El hombre era casi tan alto como Teófilo, pero mucho más joven y musculoso. Se notaba que hacía ejercicios. Cualquiera podía reconocer que trabajaba en tareas de seguridad. Pero de nada importó. Sin mediar palabra, Stevenson le propinó un cabezaso en la nariz para ganar distancia. Más por la sorpresa que por el dolor, el guardia de seguridad dio dos pasos hacia atrás. Casi inmediatamente, Teófilo lanzó un jab de izquierda seguido de una derecha que, como con la fuerza de un martillo, atravesó la endeble defensa que el pobre hombre había improvisado. Los nudillos de los dedos índice y mayor de la mano derecha del cubano se incrustaron en la boca de su contrincante, quien, ahora sí, perdió el equilibrio y se desmoronó contra la pared del pasillo. Su enorme humanidad, que hace apenas segundos se erguía orgullosa y desafiante, caía ahora sin gracia, hasta quedar doblada incómodamente en el suelo.
Apenas terminó de caer, dos oficiales de seguridad del aeropuerto, que se encontraban a unos metros de la escena, llegaron a detener al cubano. Teófilo quiso defenderse pero se encontraba ya sin aire y superado en número. Logró doblar a uno de los policías con un gancho en el hígado, pero en ese mismo momento sintió cómo un palazo en la pierna lo doblaba a él. Se arrodilló, se cubrió como pudo y dejó mansamente que el resto de los policías que llegaban a la escena lo golpearan y esposaran.

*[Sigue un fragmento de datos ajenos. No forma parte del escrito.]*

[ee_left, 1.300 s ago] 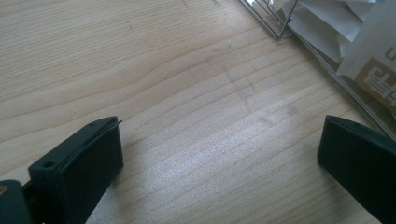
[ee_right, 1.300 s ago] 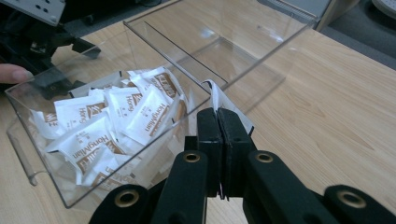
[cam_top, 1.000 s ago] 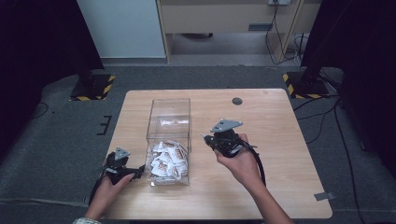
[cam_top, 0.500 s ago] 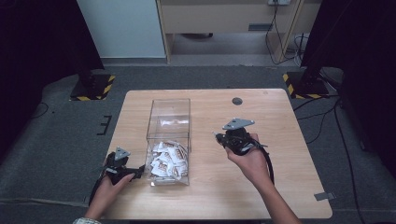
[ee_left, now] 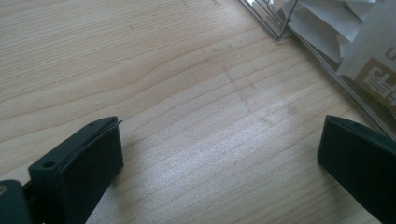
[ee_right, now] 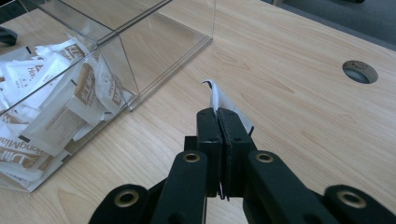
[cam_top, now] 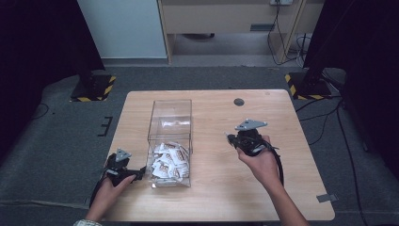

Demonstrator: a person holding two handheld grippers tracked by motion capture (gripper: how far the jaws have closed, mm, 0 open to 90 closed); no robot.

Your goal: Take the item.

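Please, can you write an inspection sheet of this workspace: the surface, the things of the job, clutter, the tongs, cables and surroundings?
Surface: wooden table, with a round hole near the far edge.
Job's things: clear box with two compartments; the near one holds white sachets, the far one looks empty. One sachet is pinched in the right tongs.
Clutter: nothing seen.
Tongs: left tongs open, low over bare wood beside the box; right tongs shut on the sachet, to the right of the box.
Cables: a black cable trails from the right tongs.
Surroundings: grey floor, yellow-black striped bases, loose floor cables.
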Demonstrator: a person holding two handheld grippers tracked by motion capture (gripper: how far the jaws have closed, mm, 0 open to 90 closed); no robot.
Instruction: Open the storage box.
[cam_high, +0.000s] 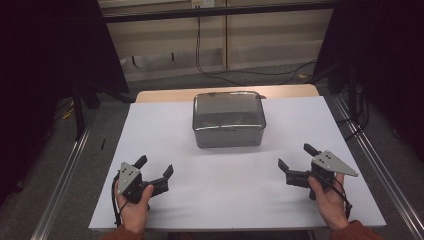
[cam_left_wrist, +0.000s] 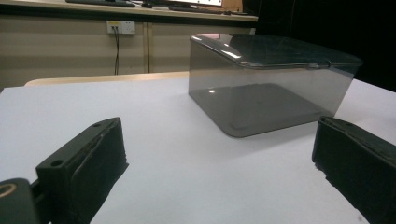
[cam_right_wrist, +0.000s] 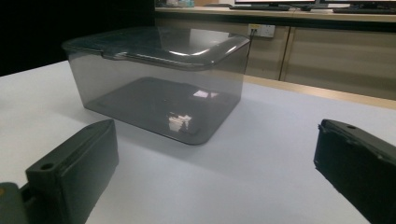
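Dim room, with dark surroundings framing the high view. The white tabletop (cam_high: 235, 190) is the brightest area. Overhead light leaves glare on the box (cam_high: 228, 119) lid and a soft shadow just beside the box. Near jaws look slightly soft.

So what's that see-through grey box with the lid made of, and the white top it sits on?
The lidded smoky-grey box looks like glossy, tinted clear plastic: its floor shows through and lights reflect off it. The flat white tabletop sheet looks matt, perhaps paper or board; hard to tell.
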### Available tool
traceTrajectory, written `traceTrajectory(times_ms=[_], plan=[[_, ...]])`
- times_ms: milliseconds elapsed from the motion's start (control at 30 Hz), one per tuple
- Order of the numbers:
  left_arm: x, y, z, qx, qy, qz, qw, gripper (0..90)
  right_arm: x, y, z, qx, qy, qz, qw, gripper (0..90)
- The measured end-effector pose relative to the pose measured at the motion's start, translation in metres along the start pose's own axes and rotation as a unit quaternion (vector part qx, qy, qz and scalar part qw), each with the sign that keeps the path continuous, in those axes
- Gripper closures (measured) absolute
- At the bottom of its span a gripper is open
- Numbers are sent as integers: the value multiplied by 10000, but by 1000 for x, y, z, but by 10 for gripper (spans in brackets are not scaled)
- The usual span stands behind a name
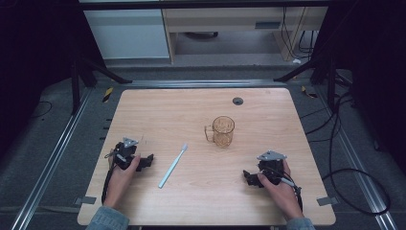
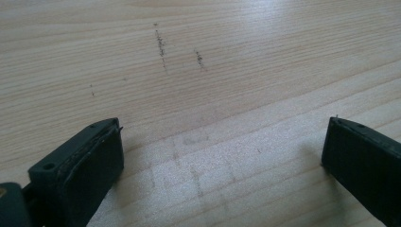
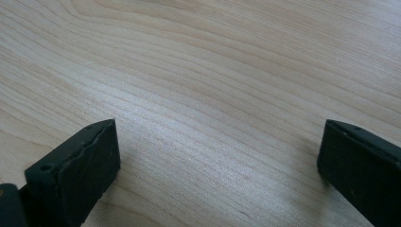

Teófilo pasaría luego dos días detenido. Se le levantarían cargos por agresión a un oficial de policial, y el gobierno cubano tendría que hacer importantes negociaciones diplomáticas para poder llevarlo otra vez a la isla. Formalmente, el gobierno de los Estados Unidos lo declararía prófugo de la justicia, y le prohibiría su entrada de por vida.
Tras llevarse detenido a Stevenson, el pobre guardia que había quedado torcido en el piso, apenas pudo reincorporarse con ayuda de dos compañeros. Al final del día terminaría con dos dientes menos y un tabique roto. Nunca supo que por irrespetuoso se había cruzado con toda la violencia de un pedazo de historia.